* _AIM OF THE TASK_: How many of the lines in the data contain "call"? Give only the number.

START RECORDED DATA

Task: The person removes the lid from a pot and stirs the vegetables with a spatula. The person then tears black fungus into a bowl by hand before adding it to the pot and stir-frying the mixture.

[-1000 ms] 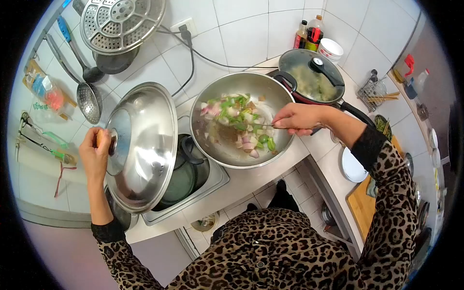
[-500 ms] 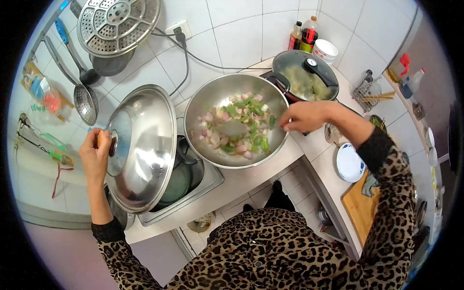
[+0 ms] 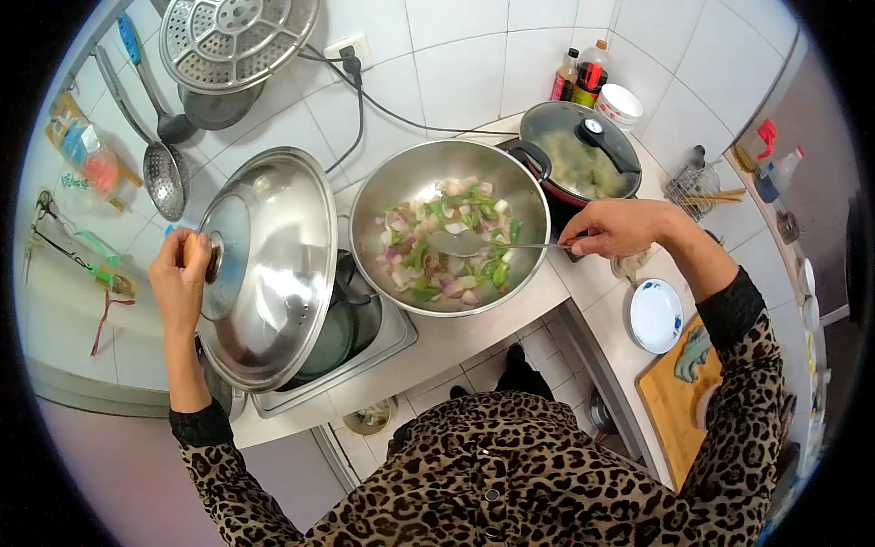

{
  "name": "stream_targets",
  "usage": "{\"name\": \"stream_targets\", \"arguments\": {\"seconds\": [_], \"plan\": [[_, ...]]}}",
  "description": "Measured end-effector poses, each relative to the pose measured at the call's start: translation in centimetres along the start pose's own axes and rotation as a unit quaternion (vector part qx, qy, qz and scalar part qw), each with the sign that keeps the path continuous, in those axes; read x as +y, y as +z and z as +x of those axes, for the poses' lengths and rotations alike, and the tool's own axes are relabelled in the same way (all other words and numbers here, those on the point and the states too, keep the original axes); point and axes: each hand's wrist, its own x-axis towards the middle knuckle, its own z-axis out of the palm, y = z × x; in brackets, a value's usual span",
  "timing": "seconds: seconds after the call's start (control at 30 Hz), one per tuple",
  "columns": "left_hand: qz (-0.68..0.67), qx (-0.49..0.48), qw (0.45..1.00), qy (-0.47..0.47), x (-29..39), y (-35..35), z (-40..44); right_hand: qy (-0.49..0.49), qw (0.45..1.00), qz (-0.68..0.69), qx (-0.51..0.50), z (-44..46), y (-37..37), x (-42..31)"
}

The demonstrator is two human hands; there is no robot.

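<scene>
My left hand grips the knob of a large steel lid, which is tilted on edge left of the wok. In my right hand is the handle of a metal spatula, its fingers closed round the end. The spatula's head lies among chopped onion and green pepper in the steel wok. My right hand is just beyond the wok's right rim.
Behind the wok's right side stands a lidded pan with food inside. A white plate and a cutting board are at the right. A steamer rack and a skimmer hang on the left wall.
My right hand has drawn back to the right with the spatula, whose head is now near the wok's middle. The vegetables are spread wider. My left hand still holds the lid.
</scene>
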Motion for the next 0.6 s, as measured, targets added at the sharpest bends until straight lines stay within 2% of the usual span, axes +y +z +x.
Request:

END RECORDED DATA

* _RESULT BELOW_: 2